Und wärmstens ins Bilde gerückt:
"Minus dreiundreißig Grad. Rekordtief. Zahlreiche Tote bei Auffahrunfällen. Die Straße mit einer Abfahrtspiste verwechselt. Schnee schippen oder Tee drinken. Für beides keine Zeit. Also noch früher raus als gestern. Den Hals brechen. Der Schnee liegt mittlerweile so hoch, der hat sich jetzt so aufgetürmt, in eine Höhe begeben, der ist so hoch geweht worde, dahin folgt kein Fahrzeug mehr, kein Kettengerät. Hier herrscht Naturgewalt. Man möchte diesen Satz herausbrüllen. Den Berg hoch mit Sorgfalt und Geduld und hoch oben dann gegen die Natur anbrüllen: "Hier herrscht Naturgewalt". Das muss ganz vehement kommen, man darf sich da nichts schenken und der Natur schon gar nicht, das muss ganz raus aus der Lunge, die Lunge muss knarren, rausfliegen wollen, die Stimme versagt fast, es reißt die Stimmbänder weg, man ist sprachlos.
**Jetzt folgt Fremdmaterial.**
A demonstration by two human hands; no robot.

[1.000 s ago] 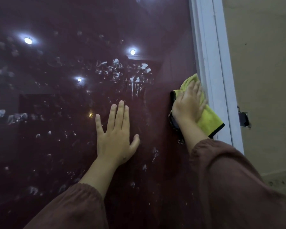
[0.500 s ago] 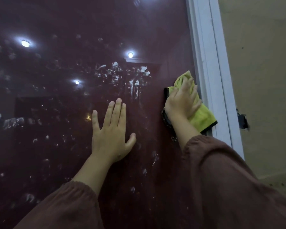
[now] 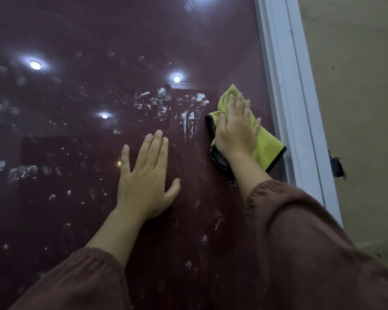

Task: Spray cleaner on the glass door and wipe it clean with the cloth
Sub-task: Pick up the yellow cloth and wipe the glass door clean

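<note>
From the head camera we see our left hand (image 3: 147,179) laid flat on the dark glass door (image 3: 99,209), fingers straight and held close together, thumb spread to the side, near the middle of the pane. Our right hand (image 3: 235,128) presses a yellow-green cloth (image 3: 267,146) against the glass near the door's right edge, just beside the white frame (image 3: 287,97); its fingers lie extended over the cloth, slightly blurred, and the cloth's dark-trimmed corner sticks out below and to the right of the palm. White foamy blotches of cleaner (image 3: 157,101) are scattered over the glass, thickest just left of the cloth and thinner toward the lower part of the pane. Round ceiling lights (image 3: 34,64) reflect in the glass. Both arms wear brown sleeves (image 3: 311,242). Right of the frame stands a beige wall (image 3: 356,86).
</note>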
Warum hast du den Mund offen, fragt man sich. Warum stehst du mit offenem Mund denn da, ohne ein Wort zu sagen, ein Sterbenswörtchen." (aus: Pazifik Exil, S. Fischer Verlag, FfM 2007)

Und des weitet der dann zu einem erst kapitelfüllenden, dann Jahre und Persönlickeiten umfassenden Rahmen, der wie eine Honigschleuder zuerst süssen, dickflüssigen, dann erstickend klebrigen, emotionsgeladenen Lesestoff extrahiert. Freaky, lyrisch, amüsant, belastend, authentisch, fragwürdig, lesenswert: passt alles, gleichzeitig.
Für alle, die der Politik schwachsinnig gegenüber eingestellt sind, weil, das ist sie nunmal in anbetracht der eigenen Abgründe. Und für die, die das dann auch mal aushalten, dieses mit sich selbst beschäftigt sein. Für alle Todesmutigen, die sich darauf einlassen und denen im letzten Fünftel die emotionalen Stimmbänder zu reißen drohen: Durchhalten! Alles andere zu diesem Monster gibts bei den langweiligen Buchkritiken wonanders im Internet.